- Born: July 16, 1944 Denver, Colorado, U.S.
- Died: November 1, 1969 (aged 25) Montague, Massachusetts
- Cause of death: Suicide by carbon monoxide poisoning
- Education: London School of Economics
- Alma mater: Amherst College, 1966
- Occupations: Journalist, activist
- Known for: Liberation News Service
- Awards: Samuel Bowles Prize

= Marshall Bloom =

American journalist

Marshall Irving Bloom (July 16, 1944 – November 1, 1969) was an American journalist and activist, best known as co-founder in 1967 of the Liberation News Service, the "Associated Press" of the underground press.

==Early life and education ==
Marshall Bloom was born in Denver, Colorado. He attended Amherst College and graduated in 1966. While there, he served as chairman of The Student publication and received the Samuel Bowles Prize for his accomplishments in journalism. During the summer of 1965, Bloom worked as a Montgomery, Alabama, correspondent for The Southern Courier, reporting on the Civil rights movement.

Bloom was one of the 20 Amherst graduates who walked out during their own commencement to protest the awarding of an honorary degree to Defense Secretary Robert McNamara.

Bloom achieved some national notoriety in England, where he attended the London School of Economics as a graduate student and was elected as president of its student union. He had a prominent role in the sit-ins and demonstrations there in the spring of 1967, protesting the appointment of Sir Walter Adams as the school's next director. Bloom was suspended and his suspension sparked further demonstrations.

==Liberation News Service==
In the summer of 1967, Bloom was elected director of the United States Student Press Association (USSPA), which ran the Collegiate Press Service (CPS) news service. At an organizational meeting in Minneapolis in August, however, Bloom was purged from the USSPA because of his radical politics, which included a push to send student editors to Cuba and defy the U.S. travel ban. (Others thought that Bloom's purging was additionally because of what historian John McMillian refers to as his "effeminate demeanor"). As a result, Bloom and his colleague Ray Mungo formed the Liberation News Service.

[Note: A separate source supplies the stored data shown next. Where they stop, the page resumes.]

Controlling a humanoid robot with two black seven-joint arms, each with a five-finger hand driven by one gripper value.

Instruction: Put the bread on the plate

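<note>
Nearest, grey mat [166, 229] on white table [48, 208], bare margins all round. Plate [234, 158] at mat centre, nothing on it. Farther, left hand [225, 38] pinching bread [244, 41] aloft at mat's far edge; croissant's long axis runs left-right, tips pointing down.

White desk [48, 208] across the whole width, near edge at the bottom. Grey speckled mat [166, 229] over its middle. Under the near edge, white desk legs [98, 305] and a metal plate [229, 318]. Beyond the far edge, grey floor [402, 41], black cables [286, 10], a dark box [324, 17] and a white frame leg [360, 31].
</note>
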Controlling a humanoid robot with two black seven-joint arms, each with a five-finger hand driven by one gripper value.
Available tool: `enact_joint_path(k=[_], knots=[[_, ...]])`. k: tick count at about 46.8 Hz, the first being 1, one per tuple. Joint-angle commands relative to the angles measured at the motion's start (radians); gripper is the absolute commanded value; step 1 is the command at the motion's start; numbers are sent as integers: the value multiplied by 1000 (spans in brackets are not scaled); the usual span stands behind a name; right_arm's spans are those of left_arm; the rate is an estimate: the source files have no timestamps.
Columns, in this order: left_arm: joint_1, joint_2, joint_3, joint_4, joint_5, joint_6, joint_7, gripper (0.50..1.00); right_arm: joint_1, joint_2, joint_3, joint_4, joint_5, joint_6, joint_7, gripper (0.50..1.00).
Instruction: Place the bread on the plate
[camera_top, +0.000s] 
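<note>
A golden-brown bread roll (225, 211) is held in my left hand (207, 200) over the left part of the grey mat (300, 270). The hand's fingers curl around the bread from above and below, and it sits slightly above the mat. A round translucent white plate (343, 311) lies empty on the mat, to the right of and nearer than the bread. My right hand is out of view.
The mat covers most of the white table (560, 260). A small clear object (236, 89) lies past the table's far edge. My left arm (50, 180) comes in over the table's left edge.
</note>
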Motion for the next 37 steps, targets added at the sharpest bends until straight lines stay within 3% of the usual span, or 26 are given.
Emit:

The inaugural issue of the Liberation News Service, a mimeographed news packet, was sent in the summer of 1967. By February 1968, LNS was becoming the hub for alternative journalism in the United States, supplying the growing movement media with interpretive coverage of current events and reports on movement activities and the Sixties counterculture.

In 1968, the LNS moved to New York, and in August, an internal split developed. In August 1968, a successful fundraising event led to an ugly fight over control of the organization's funds. Bloom's intention was to abandon political activism in an urban setting, and supplant it with a Thoreauvian lifestyle. Aspiring to contribute to the counterculture phenomenon of rural communes in the late '60s, Bloom, Mungo, and their LNS colleague Steve Diamond left New York for Massachusetts, where they used the $6,000 cash from the fundraiser to make the down payment on a farm in Montague which was to be the new headquarters of LNS.

An angry posse of LNSers trailed them from New York, leading to a tense six-hour standoff at the farm. The dispute ended with Bloom writing a check for the money to the New York group, but soon afterward Bloom filed kidnapping charges against 13 people. The charges were later dismissed.

For the next six months, Bloom published the "LNS of the New Age," with subscribers receiving rival news packets from LNS-Montague and LNS-New York. But Bloom's group was understaffed, underfunded, and isolated on a remote (and cold) country farm, and the project died when the ink froze in the mimeograph. Only the New York headquarters group survived the split.

Bloom's former political colleagues, Ray Mungo and Verandah Porche, were later among the founders of a similar rural commune in southern Vermont.

==Death==
On November 1, 1969, Bloom committed suicide by carbon monoxide poisoning. He was found dead in his car with the tailpipe connected to the window. Many theories have emerged as to why he killed himself; Allen Young and Amy Stevens have both suggested that it was because he was unhappily closeted.